**Material provided**
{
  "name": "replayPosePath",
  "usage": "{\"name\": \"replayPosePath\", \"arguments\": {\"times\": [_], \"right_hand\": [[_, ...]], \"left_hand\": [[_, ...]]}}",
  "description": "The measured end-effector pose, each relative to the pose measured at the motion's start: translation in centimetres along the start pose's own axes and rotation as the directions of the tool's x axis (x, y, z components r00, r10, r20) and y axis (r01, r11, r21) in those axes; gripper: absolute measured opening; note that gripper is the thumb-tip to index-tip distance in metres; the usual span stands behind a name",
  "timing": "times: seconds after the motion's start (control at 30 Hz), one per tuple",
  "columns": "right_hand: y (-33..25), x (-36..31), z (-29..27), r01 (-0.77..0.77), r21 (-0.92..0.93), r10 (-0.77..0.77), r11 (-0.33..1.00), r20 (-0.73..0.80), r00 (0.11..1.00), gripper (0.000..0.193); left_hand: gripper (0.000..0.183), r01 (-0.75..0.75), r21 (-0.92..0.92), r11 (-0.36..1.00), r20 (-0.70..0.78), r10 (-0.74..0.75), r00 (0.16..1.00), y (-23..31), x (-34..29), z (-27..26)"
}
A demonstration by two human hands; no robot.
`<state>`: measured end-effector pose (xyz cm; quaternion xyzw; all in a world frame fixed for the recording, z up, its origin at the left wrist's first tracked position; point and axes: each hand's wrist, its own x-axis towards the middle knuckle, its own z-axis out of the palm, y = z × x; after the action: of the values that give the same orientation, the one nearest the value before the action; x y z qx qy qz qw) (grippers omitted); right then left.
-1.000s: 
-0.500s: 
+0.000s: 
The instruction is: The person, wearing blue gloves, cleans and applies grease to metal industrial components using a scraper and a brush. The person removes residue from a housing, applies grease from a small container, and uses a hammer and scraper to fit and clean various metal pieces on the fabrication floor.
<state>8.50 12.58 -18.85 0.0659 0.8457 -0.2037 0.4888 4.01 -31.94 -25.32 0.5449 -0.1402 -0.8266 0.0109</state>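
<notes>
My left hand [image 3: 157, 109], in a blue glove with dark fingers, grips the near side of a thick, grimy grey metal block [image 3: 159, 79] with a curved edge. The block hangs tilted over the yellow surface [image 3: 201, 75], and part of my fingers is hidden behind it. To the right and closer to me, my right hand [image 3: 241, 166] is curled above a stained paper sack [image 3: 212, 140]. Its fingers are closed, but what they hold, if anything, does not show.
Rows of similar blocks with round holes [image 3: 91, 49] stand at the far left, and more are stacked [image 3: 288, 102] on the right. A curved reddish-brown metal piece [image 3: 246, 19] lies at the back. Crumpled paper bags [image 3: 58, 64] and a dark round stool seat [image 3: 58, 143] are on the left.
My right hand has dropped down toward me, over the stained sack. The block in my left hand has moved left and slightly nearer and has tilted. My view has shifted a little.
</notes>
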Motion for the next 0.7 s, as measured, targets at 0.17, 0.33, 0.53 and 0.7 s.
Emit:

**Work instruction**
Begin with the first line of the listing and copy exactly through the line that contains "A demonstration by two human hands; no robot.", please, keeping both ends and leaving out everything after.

**Answer to the exercise**
{
  "name": "replayPosePath",
  "usage": "{\"name\": \"replayPosePath\", \"arguments\": {\"times\": [_], \"right_hand\": [[_, ...]], \"left_hand\": [[_, ...]]}}",
  "description": "The measured end-effector pose, each relative to the pose measured at the motion's start: translation in centimetres along the start pose's own axes and rotation as the directions of the tool's x axis (x, y, z components r00, r10, r20) and y axis (r01, r11, r21) in those axes; gripper: absolute measured opening; note that gripper is the thumb-tip to index-tip distance in metres; the usual span stands behind a name",
  "timing": "times: seconds after the motion's start (control at 30 Hz), one per tuple",
  "columns": "right_hand: y (-33..25), x (-36..31), z (-29..27), r01 (-0.77..0.77), r21 (-0.92..0.93), r10 (-0.77..0.77), r11 (-0.33..1.00), r20 (-0.73..0.80), r00 (0.11..1.00), gripper (0.000..0.193); left_hand: gripper (0.000..0.183), r01 (-0.75..0.75), r21 (-0.92..0.92), r11 (-0.36..1.00), r20 (-0.70..0.78), r10 (-0.74..0.75), r00 (0.16..1.00), y (-23..31), x (-34..29), z (-27..26)"
}
A demonstration by two human hands; no robot.

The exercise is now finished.